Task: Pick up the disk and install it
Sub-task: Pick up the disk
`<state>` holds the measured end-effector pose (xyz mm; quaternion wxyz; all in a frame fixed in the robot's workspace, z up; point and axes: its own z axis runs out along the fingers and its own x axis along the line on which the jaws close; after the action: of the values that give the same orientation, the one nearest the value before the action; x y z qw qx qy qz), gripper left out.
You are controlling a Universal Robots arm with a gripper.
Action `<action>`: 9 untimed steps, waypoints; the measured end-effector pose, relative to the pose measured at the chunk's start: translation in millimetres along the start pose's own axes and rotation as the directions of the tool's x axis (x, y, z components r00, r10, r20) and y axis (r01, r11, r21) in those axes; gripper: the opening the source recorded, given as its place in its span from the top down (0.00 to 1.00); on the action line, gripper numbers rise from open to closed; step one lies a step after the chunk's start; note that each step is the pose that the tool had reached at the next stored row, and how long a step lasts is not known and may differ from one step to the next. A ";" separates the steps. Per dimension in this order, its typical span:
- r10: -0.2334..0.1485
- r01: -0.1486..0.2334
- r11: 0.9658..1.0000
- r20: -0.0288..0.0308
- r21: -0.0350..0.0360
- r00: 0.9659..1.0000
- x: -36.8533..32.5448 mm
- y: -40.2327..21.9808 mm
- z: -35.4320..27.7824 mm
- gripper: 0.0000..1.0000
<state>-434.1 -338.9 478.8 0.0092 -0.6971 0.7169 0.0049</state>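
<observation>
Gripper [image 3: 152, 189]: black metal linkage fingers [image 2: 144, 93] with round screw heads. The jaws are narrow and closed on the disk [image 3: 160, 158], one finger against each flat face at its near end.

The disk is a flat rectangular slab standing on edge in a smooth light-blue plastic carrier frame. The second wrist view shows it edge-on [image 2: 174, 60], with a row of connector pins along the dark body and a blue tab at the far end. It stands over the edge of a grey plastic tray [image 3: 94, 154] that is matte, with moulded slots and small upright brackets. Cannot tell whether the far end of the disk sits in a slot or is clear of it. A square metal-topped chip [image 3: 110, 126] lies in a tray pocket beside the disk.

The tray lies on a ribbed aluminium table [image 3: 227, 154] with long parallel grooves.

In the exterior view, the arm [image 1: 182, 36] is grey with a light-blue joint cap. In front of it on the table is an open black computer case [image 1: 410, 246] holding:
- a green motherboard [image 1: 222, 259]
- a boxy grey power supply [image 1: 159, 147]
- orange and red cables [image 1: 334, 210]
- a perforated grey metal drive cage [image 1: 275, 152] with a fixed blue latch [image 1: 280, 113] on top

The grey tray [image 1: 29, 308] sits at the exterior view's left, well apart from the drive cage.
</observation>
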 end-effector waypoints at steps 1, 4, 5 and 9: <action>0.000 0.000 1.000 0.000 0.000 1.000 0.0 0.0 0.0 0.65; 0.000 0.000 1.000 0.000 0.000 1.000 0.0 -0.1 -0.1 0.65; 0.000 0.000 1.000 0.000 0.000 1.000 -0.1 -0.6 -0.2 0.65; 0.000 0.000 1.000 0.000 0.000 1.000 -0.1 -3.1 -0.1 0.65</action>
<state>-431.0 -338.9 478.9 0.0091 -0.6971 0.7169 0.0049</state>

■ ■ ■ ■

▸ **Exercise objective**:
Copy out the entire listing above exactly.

▸ **Result below**:
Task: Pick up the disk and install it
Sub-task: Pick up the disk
`<state>` holds the measured end-effector pose (xyz mm; quaternion wxyz; all in a frame fixed in the robot's workspace, z up; point and axes: its own z axis runs out along the fingers and its own x axis along the line on which the jaws close; after the action: of the values that give the same orientation, the one nearest the value before the action; x y z qw qx qy qz), gripper left out.
You are controlling a Universal Robots arm with a gripper.
Action `<action>`: 9 untimed steps, waypoints; the measured end-effector pose, relative to the pose measured at the chunk's start: translation in millimetres along the start pose's own axes and rotation as the directions of the tool's x axis (x, y, z components r00, r10, r20) and y axis (r01, r11, r21) in those axes; gripper: the opening the source recorded, given as its place in its span from the top down (0.00 to 1.00); on the action line, gripper numbers rise from open to closed; step one lies a step after the chunk's start; note that each step is the pose that the tool had reached at the next stored row, and how long a step lasts is not known and may differ from one step to the next. A ";" separates the steps. Per dimension in this order, its typical span:
- r10: -0.2334..0.1485
- r01: -0.1486..0.2334
- r11: 0.9658..1.0000
- r20: -0.0288..0.0308
- r21: -0.0350..0.0360
- r00: 0.9659..1.0000
- x: -36.8533..32.5448 mm
- y: -40.2327..21.9808 mm
- z: -35.4320..27.7824 mm
- gripper: 0.0000..1.0000
<state>-434.1 -338.9 478.8 0.0092 -0.6971 0.7169 0.0049</state>
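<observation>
Gripper [image 3: 152, 189]: black metal linkage fingers [image 2: 144, 93] with round screw heads. The jaws are narrow and closed on the disk [image 3: 160, 158], one finger against each flat face at its near end.

The disk is a flat rectangular slab standing on edge in a smooth light-blue plastic carrier frame. The second wrist view shows it edge-on [image 2: 174, 60], with a row of connector pins along the dark body and a blue tab at the far end. It stands over the edge of a grey plastic tray [image 3: 94, 154] that is matte, with moulded slots and small upright brackets. Cannot tell whether the far end of the disk sits in a slot or is clear of it. A square metal-topped chip [image 3: 110, 126] lies in a tray pocket beside the disk.

The tray lies on a ribbed aluminium table [image 3: 227, 154] with long parallel grooves.

In the exterior view, the arm [image 1: 182, 36] is grey with a light-blue joint cap. In front of it on the table is an open black computer case [image 1: 410, 246] holding:
- a green motherboard [image 1: 222, 259]
- a boxy grey power supply [image 1: 159, 147]
- orange and red cables [image 1: 334, 210]
- a perforated grey metal drive cage [image 1: 275, 152] with a fixed blue latch [image 1: 280, 113] on top

The grey tray [image 1: 29, 308] sits at the exterior view's left, well apart from the drive cage.
</observation>
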 end-effector waypoints at steps 1, 4, 5 and 9: <action>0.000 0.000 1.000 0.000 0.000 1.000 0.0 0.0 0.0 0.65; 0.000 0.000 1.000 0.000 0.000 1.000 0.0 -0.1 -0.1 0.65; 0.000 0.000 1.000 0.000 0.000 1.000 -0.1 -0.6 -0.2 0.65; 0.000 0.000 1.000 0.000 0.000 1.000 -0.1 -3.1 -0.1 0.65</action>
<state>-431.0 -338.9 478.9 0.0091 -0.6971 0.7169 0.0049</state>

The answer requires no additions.